35. The deep end is where I live

Comincia dall'inizio
                                    

«Frutta? Io la frutta la mangio solo in forma di distillati.»

«Vuoi morire giovane?»
Voglio morire dentro di te.

Con un colpetto di tosse mi schiarii la gola.
«Voglio morire solo.»
Gli dissi, scocciatissimo, mentre un barlume di luce mi traforò l'iride destra.
Cosa che non sarebbe dovuta accadere, per uno che aveva perso la vista.

Nella mia immaginazione, Avalon era ammantata di luce come un paradiso terrestre, e io la calpestavo come fosse un giardino timidamente sbocciato sotto i raggi solari.
Eppure sapevo dove fosse il suo corpo nello spazio senza vederla realmente.
Era la cosiddetta visione cieca, mi ero fatto spiegare tutto da uno specialista.
Si chiamava così la mia capacità di localizzare un soggetto o uno stimolo visivo nonostante a livello conscio vedessi solo buio, o quasi.

Sembrava fantascienza, sembrava un super potere, eppure i medici mi avevano confermato che fosse reale.
Almeno fino a quando non era accaduto qualcosa..

«Sempre simpatico. Devi mantenere la tua aria da duro.»
Il rumore del cucchiaino tintinnava nella tazza in ceramica.

Te lo mostrerei volentieri quello che è veramente duro, ma scapperesti da questa stanza urlando.

«Io bevo solo da tazze in porcellana.»

«Le tue labbra non possono posarsi su qualcosa di poco nobile

La sentii muoversi mentre ironizzava sulle mie risposte scostanti e giocava con i suoi doppi sensi, posò qualcosa sul comodino e si avvicinò a me.
Immaginai le sue natiche tonde e sode e quel culetto decisamente nobile regalare la sua forma deliziosa al mio materasso in memory foam.

«Va bene, principessa
Mi apostrofò.
«Vorrà dire che la tua colazione la mangerò io.»

Afferrò qualcosa al suo fianco e addentò un frutto profumato che sapeva di un'estate che sembrava lontanissima, quell'anno, come se non volesse arrivare più.
Immaginare le sue labbra schiudersi e affondare nella polpa di un qualsiasi frutto mi sembrava più erotico di qualsiasi film porno hardcore che avessi mai guardato.
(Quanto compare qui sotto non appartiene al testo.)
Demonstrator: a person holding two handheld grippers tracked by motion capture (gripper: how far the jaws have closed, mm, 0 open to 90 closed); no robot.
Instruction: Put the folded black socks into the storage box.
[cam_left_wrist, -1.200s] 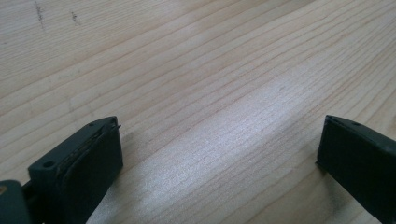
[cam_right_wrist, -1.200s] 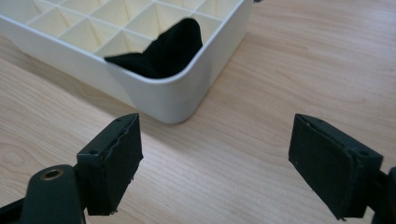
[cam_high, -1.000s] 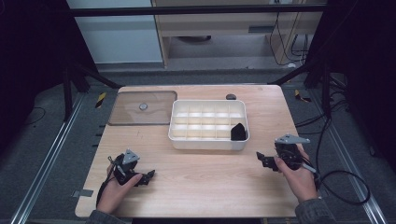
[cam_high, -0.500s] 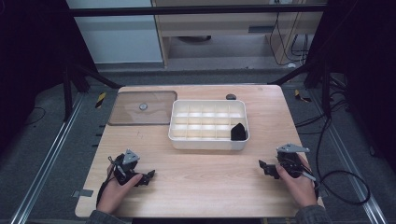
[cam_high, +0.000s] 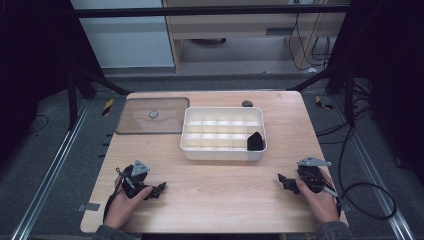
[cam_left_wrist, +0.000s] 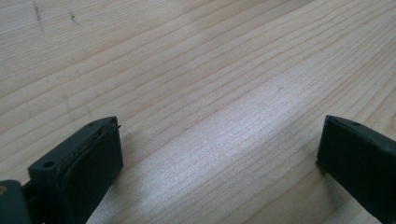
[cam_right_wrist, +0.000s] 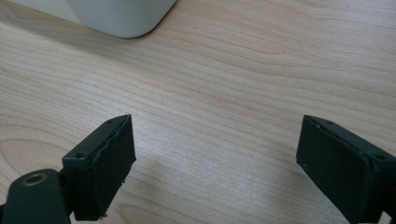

«È una pesca, quella? È per questo che profumi tanto di pesca?»

«Mi piacciono le pesche.»

Era quasi scontato.
Le pesche mature e nettarine avevano la sua stessa consistenza e i suoi stessi colori caldi.
Colori che non vedevo, che forse non avrei mai più visto.
Ma i miei sogni erano talmente colorati di glicine che non mi importava davvero, se non più avessi più visto davvero nulla.
Avevo sopportato traumi ben peggiori dei danni alla mia corteccia visiva.

Il profumo fruttato del suo respiro mi carezzò lievemente la guancia, quando la sentii spostarsi poco delicatamente verso di me.
Aveva i piedi scalzi sul materasso e manteneva quel modo di muoversi che aveva fin da ragazzina, quando totalmente ingenua non faceva caso a dove si sedeva e quale reazione avrebbe provocato a chi le stava vicino. 

«Per quale dannata ragione ti stai infilando nel mio letto?»

Si era solo seduta, e io avevo preso a scoppiettare come un tizzone ardente.
«Ti piacerebbe.»
«A me? Ti sbagli.»

«Al tuo corvo, allora.»

Mi venne quasi da ridere perché lo aveva chiamato come se fosse un animale da compagnia, ma mi trattenni soffocandomi in un grugnito poco allegro.

Di mattina dovevo mantenere la mia aria di odio verso il mondo, soprattutto verso chi mi stava rivolgendo la parola prima del caffè.
E verso chi entrava in camera mia con una camicia da notte di quelle con le spalline sottili.